Priya never planned her career, choosing instead to let life lead her. "It is the only way that seems to work for me," she says, even as she advises others against employing this policy as a formula to success. Never one to shrink from challenges and start-ups, this attitude has worked very well in her case so far. She was responsible for starting the student's page in The New Indian Express as a reporter there. She was also part of the launch team Radio City, where she is well entrenched, and having too much fun to think of any change in job.

Her day typically begins at 10.30 in the morning, and goes on into the wee hours of the following day. For the most part of the day, she is preparing for her Late Show, aired at 10 every weeknight. She works hard at sourcing the music, taking pains to ensure that the selection is varied and fresh. She makes trips to the music stations of the Star media group (of which Radio City is a part) to update herself on the music scene. Although her selection is scrutinised by the programme director, she admits that most of the music aired is reflective of her tastes.
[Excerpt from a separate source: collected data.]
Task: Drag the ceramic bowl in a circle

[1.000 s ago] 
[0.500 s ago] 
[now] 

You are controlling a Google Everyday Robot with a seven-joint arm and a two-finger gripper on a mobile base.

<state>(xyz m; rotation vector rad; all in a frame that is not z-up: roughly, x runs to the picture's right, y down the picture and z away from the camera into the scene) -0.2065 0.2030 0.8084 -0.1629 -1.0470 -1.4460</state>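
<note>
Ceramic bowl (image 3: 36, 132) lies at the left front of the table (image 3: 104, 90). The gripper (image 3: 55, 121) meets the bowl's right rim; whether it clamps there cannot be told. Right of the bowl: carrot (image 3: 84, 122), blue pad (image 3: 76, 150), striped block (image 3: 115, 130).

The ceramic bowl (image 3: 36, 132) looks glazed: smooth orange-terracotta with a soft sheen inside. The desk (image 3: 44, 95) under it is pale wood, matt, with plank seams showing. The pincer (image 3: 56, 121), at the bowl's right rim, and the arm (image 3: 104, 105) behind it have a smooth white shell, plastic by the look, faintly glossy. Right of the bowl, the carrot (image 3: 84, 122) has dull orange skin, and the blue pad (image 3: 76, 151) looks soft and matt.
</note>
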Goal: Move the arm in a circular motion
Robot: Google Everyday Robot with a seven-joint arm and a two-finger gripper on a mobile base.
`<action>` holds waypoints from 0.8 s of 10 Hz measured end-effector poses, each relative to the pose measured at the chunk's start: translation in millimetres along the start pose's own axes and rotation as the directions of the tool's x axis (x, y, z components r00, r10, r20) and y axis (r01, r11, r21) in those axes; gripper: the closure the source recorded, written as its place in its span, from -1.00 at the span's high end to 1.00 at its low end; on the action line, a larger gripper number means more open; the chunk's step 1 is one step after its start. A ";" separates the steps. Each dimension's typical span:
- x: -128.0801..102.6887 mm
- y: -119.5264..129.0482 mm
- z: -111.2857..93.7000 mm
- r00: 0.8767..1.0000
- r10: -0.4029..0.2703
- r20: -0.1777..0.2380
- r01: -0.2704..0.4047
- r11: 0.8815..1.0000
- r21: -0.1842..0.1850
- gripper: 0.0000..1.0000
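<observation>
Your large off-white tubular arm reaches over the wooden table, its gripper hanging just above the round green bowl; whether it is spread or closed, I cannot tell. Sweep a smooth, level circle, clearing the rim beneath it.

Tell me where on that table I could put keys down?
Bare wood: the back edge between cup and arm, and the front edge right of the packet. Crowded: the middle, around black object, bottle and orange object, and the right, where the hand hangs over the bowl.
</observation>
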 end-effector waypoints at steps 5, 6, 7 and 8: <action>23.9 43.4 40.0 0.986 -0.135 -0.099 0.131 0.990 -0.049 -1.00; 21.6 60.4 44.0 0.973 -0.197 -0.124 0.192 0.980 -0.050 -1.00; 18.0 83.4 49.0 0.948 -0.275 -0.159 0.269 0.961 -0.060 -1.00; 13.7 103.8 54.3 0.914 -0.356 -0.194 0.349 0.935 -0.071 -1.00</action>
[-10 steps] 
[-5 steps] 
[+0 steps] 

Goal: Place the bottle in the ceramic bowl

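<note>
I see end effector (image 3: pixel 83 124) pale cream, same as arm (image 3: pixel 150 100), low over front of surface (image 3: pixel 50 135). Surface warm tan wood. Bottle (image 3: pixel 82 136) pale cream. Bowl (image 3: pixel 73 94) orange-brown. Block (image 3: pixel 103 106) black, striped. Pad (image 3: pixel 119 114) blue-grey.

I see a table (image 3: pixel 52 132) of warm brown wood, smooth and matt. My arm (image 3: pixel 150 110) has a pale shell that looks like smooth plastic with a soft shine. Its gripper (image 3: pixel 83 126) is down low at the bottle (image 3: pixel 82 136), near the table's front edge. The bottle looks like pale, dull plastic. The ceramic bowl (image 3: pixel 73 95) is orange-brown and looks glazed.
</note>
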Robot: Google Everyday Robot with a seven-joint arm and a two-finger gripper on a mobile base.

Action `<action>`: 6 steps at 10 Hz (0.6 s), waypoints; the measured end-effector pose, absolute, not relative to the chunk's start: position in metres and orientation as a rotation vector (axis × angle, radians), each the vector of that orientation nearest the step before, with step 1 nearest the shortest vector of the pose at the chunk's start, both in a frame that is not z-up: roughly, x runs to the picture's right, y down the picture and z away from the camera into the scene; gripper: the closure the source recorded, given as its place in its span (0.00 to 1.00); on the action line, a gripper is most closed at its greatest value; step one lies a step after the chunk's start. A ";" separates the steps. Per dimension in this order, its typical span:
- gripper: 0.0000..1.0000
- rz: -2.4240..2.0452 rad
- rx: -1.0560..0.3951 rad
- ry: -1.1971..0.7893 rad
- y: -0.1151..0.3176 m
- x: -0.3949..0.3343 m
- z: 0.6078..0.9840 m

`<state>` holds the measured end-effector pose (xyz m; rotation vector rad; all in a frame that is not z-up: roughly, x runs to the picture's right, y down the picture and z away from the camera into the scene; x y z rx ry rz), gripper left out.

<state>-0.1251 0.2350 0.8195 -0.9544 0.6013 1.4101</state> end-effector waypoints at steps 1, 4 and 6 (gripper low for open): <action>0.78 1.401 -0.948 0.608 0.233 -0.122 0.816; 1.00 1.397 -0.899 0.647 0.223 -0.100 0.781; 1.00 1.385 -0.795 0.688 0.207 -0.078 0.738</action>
When she is not preparing for her show, she is working on scripts for radio fillers with the rest of the team, as well as on the scripts for Lingo Leela and Sister Stella. Both are her creations, but she works on them with Velu Shankar, programme director. Priya is particularly proud of the two, and takes special care in grooming them!

She is known to her listeners by her three identities. As for the initial protests over Lingo Leela, she sayd: "It's all about the ability to laugh at yourself." Lingo Leela was Radio City's attempt to portray the `slanguage' that is so much a part of the Kannadiga culture in Bangalore. "In the end, I'm glad Bangalore's sense of humour prevailed. Moreover, people have really taken well to Lingo Leela."
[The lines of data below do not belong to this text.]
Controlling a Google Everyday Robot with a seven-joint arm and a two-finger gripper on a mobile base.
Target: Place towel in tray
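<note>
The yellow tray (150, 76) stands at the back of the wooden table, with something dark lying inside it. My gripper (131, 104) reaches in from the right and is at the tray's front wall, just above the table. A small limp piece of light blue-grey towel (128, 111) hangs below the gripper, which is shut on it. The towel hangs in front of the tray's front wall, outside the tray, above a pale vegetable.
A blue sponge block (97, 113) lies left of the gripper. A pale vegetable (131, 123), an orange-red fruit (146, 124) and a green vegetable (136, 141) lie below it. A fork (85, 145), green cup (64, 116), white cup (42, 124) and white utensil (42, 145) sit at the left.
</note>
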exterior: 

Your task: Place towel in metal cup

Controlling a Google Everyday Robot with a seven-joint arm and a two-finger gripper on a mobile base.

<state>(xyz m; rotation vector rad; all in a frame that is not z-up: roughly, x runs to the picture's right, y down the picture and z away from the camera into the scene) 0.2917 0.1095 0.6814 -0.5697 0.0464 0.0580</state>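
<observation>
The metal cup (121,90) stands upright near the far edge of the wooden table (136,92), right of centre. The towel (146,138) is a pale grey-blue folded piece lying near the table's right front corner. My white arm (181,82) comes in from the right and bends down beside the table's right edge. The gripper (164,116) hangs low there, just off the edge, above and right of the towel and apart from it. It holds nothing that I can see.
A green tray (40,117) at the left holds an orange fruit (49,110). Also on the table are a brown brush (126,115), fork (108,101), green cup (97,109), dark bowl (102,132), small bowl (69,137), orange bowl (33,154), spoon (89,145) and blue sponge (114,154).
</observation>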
Apart from scripting and sourcing music, she spends her time replying to listeners' mails. "People are really zapped when they see that I actually reply to their mails. It makes a difference to me, too." She does get some "psycho mails" too, but is not very perturbed by them.
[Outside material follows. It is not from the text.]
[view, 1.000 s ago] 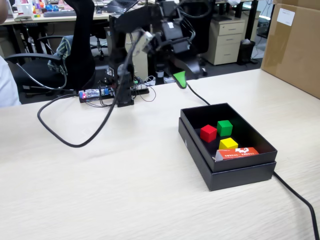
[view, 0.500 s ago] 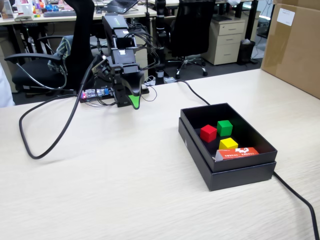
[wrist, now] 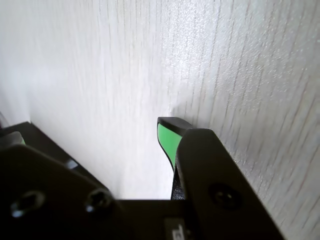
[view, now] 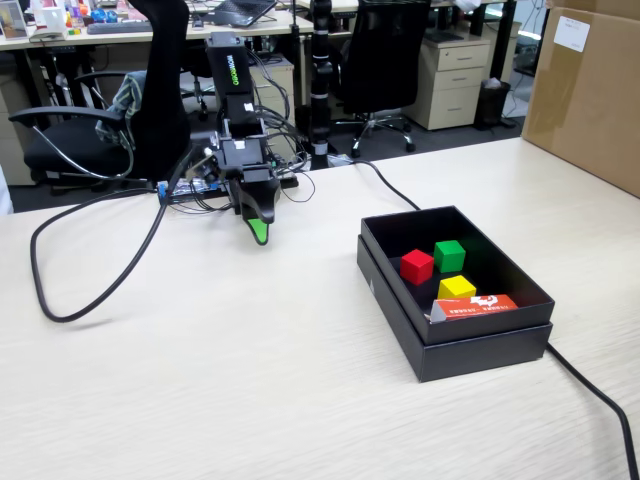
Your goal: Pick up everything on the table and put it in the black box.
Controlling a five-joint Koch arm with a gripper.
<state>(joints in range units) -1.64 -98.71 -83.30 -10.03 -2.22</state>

For a good part of the day, she researches on subjects of significance to her show; these could range from music, to trends in the world around, to reflections on life. It is hectic, but she copes with the cooperation of her colleagues and the programme director.

She finally gets on air from 10 p.m. to midnight each day from Monday to Friday for the Late Show. On Sundays, she hosts the Retro Show from 7 p.m. to 9 p.m. This, she feels, is the best part of her day. "It is now that you're enjoying your music, your time, your space."

Relying on bullet points to aid her, without troubling too much about accents and intonations, she moves into the studio, and into real time, on air. When in the studio, in between the songs, she keeps up lively conversations with her listeners. It is this aspect of the "facelessness of radio" that she loves. It is gratifying, she says, when people take time off to call in or leave a message on the message board. "It is heartening when you know that there are people responding and that you have a good vibe coming through."

In her life outside the studio, she is Priya the flautist, sometimes jamming with the band, Document Done: "I'm not too old to rock-and-roll and too young to die. I'm having too much fun right now. And I never think about tomorrow."